WHAT TO WORK ON:
Lines below starting with the line with "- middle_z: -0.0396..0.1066" and going on through the line with "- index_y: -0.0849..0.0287" must be output exactly; the rest of the records must be left out.

SUPPLIED ENTRIES:
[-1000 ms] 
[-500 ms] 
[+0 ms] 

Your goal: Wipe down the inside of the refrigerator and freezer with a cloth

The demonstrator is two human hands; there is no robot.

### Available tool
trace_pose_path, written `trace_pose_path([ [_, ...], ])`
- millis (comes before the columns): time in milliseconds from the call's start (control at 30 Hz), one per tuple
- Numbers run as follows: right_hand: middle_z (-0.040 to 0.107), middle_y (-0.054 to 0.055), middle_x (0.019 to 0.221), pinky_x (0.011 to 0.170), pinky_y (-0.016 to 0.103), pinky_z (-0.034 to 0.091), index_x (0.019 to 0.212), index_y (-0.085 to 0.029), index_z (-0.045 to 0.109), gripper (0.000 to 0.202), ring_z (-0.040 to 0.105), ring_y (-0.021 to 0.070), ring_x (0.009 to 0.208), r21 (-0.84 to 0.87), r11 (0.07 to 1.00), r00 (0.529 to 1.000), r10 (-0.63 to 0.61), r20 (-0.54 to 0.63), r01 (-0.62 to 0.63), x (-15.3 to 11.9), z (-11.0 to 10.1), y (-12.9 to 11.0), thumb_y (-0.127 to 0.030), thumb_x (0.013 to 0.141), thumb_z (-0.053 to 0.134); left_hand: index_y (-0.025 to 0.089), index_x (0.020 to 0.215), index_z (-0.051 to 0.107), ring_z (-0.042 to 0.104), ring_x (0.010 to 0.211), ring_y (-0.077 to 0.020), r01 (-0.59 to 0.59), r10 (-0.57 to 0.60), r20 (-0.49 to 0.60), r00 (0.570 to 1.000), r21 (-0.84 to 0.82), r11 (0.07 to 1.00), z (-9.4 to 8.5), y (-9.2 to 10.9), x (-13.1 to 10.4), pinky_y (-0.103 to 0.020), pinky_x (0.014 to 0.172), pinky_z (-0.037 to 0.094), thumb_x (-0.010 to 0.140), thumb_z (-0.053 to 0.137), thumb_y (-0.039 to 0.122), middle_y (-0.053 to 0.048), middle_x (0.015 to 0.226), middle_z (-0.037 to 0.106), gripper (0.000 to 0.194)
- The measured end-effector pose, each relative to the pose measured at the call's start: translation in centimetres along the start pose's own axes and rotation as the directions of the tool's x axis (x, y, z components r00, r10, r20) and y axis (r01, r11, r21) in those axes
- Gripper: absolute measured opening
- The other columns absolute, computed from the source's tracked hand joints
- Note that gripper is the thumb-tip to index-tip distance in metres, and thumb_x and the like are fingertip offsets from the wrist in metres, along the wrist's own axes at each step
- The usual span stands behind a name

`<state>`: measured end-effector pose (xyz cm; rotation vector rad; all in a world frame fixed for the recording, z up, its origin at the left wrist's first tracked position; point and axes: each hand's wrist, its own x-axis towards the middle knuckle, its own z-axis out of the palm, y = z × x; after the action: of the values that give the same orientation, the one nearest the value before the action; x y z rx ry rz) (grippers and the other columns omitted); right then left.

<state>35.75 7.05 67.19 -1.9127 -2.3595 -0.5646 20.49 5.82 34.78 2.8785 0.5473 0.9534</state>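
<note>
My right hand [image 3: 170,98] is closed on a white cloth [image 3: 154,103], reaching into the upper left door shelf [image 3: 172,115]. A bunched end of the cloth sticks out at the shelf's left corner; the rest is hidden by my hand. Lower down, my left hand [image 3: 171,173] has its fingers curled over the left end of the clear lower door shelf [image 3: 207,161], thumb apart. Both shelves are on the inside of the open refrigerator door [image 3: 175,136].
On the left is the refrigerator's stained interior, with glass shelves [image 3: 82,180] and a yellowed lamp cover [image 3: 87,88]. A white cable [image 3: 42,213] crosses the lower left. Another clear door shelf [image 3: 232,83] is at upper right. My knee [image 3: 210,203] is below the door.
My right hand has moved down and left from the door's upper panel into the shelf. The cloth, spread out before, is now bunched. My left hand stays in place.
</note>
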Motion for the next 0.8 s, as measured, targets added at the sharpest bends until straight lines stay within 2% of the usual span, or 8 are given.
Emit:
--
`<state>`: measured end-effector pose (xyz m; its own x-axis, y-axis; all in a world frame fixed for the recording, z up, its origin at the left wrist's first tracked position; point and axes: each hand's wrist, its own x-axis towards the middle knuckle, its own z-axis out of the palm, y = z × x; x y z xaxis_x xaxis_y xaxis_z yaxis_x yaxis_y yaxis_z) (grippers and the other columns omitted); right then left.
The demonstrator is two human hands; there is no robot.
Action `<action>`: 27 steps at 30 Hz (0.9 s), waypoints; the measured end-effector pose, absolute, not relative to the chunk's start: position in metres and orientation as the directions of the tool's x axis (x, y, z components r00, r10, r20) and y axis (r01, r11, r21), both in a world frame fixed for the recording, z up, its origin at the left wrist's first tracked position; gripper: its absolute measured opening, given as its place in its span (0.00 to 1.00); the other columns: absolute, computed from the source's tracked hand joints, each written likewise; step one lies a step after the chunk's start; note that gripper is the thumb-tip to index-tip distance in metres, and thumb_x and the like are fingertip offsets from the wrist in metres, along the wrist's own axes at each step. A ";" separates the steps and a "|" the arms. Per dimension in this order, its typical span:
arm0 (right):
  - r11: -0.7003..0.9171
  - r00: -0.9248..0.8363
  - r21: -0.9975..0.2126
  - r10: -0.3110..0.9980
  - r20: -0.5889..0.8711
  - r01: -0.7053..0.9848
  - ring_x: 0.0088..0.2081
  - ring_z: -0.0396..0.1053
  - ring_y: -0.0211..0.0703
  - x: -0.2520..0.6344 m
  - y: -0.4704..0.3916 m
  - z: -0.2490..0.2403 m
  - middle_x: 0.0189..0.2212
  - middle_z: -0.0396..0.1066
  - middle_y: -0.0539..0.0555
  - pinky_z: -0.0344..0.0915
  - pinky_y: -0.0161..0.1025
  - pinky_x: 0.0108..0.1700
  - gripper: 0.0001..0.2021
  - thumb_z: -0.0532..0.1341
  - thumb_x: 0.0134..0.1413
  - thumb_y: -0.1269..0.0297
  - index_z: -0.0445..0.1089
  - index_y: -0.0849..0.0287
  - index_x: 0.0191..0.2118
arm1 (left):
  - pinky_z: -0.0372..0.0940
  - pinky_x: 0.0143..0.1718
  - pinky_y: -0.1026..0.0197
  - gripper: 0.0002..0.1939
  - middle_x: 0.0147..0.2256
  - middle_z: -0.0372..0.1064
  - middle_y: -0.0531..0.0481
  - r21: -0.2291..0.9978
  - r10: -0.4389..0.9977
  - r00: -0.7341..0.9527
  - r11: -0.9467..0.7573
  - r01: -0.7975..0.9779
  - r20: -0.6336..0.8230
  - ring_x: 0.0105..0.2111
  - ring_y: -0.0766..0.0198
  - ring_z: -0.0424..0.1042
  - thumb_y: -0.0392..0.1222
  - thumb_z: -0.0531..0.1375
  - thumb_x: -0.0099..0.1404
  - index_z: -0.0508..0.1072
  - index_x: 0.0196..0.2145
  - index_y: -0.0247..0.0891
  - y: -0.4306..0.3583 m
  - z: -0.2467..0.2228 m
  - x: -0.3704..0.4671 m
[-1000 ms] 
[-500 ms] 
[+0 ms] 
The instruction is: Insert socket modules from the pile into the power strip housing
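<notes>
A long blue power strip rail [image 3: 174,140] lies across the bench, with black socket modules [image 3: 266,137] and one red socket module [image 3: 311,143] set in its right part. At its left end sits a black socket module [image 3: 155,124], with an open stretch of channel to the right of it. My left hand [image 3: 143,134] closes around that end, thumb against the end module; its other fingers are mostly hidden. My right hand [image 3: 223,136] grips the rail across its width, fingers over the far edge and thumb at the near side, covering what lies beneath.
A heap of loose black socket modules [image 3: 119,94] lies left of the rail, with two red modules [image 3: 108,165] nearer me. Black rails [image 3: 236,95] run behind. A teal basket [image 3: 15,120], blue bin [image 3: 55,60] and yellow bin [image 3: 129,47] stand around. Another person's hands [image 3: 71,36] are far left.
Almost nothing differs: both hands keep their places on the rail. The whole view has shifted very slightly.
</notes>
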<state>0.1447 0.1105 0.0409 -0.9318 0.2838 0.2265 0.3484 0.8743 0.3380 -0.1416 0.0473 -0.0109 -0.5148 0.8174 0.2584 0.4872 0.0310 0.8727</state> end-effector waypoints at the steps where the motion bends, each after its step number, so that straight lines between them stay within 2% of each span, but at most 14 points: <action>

SOLUTION TO THIS PROBLEM:
  - middle_z: -0.0396..0.1066
  - middle_y: -0.0539..0.0555
  - pinky_z: -0.0344..0.0915
  - pinky_y: -0.0161..0.1025
  - pinky_x: 0.0108..0.1700
  - gripper: 0.0001..0.2021
  - thumb_z: -0.0532..0.1341
  - thumb_x: 0.0134..0.1413
  - thumb_y: -0.1269..0.0297
  - index_z: -0.0445..0.1089
  - index_y: -0.0849..0.0287

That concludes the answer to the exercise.